» TASK GOAL
Which lines of the data below contain "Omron"? Please show them all.

Start of DATA PROVIDED

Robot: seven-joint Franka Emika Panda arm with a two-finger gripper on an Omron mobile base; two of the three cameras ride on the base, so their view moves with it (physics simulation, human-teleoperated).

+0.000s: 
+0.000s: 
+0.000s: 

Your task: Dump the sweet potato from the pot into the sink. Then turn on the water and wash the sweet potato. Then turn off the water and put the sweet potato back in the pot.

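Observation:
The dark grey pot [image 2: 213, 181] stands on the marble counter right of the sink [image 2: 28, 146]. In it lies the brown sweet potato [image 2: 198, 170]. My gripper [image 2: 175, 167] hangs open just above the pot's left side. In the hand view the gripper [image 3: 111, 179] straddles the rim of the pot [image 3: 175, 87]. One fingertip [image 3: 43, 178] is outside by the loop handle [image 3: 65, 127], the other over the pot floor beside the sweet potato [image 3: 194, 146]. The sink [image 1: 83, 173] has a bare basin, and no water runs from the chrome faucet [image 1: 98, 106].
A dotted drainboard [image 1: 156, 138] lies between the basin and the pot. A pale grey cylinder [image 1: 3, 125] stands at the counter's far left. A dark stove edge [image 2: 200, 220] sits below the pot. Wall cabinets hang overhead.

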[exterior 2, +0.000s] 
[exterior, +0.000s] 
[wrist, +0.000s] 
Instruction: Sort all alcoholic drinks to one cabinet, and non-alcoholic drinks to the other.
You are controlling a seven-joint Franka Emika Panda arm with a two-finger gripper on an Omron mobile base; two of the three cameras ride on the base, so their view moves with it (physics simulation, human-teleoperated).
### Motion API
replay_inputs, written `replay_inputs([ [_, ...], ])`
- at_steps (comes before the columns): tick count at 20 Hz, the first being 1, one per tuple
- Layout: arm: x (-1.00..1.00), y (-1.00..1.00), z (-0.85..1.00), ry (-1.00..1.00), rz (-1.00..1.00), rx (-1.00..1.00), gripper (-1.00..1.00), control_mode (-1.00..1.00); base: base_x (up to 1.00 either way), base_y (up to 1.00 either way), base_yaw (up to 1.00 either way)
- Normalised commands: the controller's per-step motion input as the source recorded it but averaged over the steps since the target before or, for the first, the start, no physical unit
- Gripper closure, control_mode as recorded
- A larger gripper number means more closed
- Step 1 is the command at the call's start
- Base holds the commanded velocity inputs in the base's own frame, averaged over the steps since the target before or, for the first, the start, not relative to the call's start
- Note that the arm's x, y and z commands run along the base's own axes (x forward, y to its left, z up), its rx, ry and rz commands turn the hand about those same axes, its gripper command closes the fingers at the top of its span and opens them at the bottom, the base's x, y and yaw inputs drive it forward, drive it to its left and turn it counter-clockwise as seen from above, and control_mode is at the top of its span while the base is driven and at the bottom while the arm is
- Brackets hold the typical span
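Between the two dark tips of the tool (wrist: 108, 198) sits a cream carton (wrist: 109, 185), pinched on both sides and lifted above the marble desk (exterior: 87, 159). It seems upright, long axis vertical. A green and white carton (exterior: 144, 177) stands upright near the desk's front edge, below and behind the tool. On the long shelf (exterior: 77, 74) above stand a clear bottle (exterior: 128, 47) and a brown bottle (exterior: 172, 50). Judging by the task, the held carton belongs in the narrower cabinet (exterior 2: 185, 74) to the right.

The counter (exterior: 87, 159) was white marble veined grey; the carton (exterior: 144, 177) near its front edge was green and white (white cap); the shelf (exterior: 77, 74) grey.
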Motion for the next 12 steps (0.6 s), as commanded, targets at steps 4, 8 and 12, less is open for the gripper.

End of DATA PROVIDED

» RESPONSE TO THE TASK
Robot: seven-joint Franka Emika Panda arm with a two-finger gripper on an Omron mobile base; two of the three cameras ride on the base, so their view moves with it (physics simulation, human-teleoperated).
You are controlling a seven-joint Franka Emika Panda arm with a two-finger gripper on an Omron mobile base; two of the three cameras ride on the base, so their view moves with it (physics simulation, human-teleoperated).

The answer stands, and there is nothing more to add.